**INSTRUCTIONS FOR THE TASK**
Copy out, unchanged, every line from the start of the records to the line that contains "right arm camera", and stop there.

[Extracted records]
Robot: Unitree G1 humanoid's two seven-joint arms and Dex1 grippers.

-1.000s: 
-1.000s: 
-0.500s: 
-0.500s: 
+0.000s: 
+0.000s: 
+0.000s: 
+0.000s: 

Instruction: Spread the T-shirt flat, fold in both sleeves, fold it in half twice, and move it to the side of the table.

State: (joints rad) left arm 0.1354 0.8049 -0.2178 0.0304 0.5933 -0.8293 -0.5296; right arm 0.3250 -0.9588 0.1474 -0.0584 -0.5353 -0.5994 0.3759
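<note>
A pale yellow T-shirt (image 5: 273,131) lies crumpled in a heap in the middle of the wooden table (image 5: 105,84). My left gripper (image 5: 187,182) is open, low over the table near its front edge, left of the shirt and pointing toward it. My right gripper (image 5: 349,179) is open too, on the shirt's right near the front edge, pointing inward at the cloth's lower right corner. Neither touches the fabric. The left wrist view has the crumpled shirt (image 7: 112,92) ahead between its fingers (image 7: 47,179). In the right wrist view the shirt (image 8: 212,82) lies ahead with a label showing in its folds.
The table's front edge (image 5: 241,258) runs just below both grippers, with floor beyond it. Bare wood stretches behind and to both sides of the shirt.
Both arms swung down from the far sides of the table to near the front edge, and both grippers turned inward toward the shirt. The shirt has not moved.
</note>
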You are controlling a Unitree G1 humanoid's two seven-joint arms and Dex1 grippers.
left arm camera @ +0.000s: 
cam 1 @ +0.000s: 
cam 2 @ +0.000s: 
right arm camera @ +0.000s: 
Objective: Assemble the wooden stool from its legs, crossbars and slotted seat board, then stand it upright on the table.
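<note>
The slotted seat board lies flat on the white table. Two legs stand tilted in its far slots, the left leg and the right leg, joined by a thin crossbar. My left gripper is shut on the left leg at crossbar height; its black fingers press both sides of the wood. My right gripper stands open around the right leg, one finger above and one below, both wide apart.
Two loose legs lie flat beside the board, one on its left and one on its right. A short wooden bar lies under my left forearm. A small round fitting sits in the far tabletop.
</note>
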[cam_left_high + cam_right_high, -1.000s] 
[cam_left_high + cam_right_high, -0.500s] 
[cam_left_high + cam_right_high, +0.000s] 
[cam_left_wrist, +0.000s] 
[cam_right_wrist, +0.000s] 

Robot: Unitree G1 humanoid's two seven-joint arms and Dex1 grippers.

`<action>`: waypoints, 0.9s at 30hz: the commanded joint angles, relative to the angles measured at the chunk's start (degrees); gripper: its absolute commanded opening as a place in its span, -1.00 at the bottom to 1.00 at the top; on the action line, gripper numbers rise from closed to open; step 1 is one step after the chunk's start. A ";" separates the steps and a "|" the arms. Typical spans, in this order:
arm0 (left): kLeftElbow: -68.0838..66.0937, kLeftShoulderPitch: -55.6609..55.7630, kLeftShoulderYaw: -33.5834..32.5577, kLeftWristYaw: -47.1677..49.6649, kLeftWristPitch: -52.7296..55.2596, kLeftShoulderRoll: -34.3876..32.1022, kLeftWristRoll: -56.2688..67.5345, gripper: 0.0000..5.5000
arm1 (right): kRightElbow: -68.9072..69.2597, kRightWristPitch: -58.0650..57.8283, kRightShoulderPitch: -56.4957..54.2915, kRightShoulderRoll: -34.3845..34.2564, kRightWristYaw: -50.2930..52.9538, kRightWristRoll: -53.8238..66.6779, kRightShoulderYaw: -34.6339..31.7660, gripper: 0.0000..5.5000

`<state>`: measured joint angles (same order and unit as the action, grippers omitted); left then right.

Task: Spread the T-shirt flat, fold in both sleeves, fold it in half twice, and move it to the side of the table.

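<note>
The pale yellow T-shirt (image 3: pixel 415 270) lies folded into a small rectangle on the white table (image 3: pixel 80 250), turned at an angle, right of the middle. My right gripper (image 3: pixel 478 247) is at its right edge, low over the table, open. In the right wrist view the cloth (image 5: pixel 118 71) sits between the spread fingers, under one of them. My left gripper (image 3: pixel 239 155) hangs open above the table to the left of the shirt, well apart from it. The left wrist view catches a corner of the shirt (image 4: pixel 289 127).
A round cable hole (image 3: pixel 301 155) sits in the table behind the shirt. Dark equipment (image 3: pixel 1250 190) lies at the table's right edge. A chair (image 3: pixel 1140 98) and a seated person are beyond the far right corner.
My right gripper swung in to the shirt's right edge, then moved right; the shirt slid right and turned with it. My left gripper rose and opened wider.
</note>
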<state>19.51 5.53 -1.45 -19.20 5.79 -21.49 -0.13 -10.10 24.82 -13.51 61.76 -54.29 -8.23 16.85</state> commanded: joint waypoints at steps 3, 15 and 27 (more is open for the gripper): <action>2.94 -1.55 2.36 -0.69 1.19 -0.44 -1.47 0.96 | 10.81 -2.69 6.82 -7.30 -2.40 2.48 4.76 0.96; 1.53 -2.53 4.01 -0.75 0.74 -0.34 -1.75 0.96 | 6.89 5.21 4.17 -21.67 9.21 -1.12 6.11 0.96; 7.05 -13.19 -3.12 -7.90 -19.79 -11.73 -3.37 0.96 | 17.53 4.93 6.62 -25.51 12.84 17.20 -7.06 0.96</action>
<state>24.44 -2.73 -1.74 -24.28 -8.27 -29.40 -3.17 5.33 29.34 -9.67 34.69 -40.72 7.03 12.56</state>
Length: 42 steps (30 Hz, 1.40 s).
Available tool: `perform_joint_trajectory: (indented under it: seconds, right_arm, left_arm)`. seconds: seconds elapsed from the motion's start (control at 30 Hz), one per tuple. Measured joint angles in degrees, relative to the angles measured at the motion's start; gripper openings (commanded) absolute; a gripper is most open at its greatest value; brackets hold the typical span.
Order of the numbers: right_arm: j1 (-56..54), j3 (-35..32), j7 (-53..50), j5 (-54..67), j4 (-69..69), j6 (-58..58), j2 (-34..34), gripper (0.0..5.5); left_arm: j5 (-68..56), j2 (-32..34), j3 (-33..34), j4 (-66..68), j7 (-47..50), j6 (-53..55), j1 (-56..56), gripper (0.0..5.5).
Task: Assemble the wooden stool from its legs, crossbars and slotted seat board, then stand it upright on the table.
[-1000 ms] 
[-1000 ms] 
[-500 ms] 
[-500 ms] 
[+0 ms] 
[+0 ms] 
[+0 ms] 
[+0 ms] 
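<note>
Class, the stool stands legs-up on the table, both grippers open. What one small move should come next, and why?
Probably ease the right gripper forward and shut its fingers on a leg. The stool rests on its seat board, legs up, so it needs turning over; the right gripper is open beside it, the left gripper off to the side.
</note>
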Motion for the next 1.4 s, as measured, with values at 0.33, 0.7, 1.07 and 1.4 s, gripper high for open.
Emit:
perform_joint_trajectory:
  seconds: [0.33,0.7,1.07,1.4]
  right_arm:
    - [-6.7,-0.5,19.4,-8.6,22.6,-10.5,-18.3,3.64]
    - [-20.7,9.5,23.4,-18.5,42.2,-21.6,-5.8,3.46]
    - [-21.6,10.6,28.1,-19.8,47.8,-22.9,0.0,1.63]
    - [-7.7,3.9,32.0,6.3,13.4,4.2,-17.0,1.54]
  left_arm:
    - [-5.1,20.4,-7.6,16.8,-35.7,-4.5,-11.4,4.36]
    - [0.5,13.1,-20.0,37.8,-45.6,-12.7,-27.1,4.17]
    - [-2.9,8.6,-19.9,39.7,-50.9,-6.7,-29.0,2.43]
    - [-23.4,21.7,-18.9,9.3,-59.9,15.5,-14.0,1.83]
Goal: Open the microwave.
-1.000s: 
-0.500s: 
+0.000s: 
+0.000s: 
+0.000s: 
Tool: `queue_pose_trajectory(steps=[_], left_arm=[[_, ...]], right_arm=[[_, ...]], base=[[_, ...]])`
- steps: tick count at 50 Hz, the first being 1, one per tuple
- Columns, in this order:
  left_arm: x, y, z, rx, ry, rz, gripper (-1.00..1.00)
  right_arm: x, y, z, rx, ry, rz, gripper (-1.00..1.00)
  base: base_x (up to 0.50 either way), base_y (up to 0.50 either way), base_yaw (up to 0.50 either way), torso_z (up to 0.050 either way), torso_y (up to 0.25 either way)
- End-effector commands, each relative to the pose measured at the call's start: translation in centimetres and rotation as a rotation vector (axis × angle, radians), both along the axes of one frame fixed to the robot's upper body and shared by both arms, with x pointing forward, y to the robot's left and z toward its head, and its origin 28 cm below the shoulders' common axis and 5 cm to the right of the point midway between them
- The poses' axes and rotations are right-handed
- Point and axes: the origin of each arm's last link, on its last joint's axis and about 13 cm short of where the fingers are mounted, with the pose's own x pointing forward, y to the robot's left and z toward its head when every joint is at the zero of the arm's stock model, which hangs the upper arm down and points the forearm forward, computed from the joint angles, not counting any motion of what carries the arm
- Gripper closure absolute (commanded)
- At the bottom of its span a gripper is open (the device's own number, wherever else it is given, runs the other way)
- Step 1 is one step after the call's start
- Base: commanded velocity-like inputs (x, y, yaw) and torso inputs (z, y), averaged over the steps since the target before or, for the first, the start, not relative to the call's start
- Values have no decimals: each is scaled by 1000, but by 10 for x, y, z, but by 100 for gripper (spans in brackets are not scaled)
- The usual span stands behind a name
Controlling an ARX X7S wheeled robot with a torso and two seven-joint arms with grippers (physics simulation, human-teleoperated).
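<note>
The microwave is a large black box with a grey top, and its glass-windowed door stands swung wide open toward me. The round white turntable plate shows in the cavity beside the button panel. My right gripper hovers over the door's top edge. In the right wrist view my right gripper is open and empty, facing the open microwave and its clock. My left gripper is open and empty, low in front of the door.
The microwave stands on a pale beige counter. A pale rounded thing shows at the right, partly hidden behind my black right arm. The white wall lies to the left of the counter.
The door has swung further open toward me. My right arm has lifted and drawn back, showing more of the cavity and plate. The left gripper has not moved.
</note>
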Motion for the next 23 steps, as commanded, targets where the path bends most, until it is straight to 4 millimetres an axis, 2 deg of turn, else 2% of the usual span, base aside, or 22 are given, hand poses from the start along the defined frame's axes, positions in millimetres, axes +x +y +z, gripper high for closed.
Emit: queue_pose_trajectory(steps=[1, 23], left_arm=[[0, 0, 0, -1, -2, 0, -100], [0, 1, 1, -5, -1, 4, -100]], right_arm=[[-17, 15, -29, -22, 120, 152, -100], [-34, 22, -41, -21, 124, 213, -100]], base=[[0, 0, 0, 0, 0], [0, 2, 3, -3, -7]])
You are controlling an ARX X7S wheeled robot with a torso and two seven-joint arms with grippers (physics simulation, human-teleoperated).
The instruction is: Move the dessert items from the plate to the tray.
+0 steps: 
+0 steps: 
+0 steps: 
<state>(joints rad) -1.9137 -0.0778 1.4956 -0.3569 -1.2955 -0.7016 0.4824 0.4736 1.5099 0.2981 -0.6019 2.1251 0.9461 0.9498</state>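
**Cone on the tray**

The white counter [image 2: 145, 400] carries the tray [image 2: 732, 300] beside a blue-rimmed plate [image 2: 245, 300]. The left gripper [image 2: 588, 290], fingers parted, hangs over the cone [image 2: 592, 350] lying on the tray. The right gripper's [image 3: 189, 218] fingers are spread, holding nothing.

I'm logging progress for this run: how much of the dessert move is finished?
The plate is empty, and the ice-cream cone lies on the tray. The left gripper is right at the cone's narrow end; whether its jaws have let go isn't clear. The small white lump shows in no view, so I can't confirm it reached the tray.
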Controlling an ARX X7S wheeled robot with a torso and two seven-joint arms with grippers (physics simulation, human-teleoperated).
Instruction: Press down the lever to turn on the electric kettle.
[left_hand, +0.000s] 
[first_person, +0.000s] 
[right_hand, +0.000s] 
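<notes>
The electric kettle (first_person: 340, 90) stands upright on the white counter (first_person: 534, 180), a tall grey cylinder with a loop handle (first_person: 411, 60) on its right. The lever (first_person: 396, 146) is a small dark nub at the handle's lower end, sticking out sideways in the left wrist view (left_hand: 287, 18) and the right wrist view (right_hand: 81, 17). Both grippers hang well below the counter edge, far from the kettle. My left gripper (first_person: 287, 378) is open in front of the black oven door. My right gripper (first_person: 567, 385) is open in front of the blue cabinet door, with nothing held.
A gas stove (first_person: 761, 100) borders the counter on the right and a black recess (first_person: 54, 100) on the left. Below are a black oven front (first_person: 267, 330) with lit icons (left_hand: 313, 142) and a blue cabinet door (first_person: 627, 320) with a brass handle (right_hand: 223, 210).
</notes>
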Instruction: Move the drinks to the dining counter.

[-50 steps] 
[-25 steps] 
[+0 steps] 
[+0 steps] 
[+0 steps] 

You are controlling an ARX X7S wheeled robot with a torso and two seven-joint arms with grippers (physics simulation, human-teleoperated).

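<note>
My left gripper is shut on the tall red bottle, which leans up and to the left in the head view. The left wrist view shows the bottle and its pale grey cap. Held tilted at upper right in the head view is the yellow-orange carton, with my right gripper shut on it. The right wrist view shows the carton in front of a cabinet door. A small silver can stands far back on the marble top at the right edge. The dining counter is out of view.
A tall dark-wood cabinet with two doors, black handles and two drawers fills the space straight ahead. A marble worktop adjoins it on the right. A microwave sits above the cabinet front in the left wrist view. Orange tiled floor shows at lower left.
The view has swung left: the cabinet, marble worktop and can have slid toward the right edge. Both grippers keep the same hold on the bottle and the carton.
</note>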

**RESULT FOR THIS EXERCISE**
Robot: Unitree G1 humanoid's two seven-joint arms and Dex1 grippers.

-1.000s: 
-1.000s: 
-0.500s: 
-0.500s: 
+0.000s: 
+0.000s: 
+0.000s: 
+0.000s: 

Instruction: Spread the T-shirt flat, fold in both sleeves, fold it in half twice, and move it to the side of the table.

State: (joints rad) left arm 0.1354 0.8049 -0.2178 0.0304 0.5933 -0.8293 -0.5296; right arm 0.3250 -0.9588 0.1474 -0.0584 -0.5353 -0.5994 0.3759
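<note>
A pale yellow T-shirt (image 5: 273,131) lies crumpled in a heap in the middle of the wooden table (image 5: 105,84). My left gripper (image 5: 187,182) is open, low over the table near its front edge, left of the shirt and pointing toward it. My right gripper (image 5: 349,179) is open too, on the shirt's right near the front edge, pointing inward at the cloth's lower right corner. Neither touches the fabric. The left wrist view has the crumpled shirt (image 7: 112,92) ahead between its fingers (image 7: 47,179). In the right wrist view the shirt (image 8: 212,82) lies ahead with a label showing in its folds.
The table's front edge (image 5: 241,258) runs just below both grippers, with floor beyond it. Bare wood stretches behind and to both sides of the shirt.
Both arms swung down from the far sides of the table to near the front edge, and both grippers turned inward toward the shirt. The shirt has not moved.
</note>
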You are controlling a Unitree G1 humanoid's two seven-joint arms and Dex1 grippers.
left arm camera @ +0.000s: 
cam 1 @ +0.000s: 
cam 2 @ +0.000s: 
right arm camera @ +0.000s: 

The output is complete.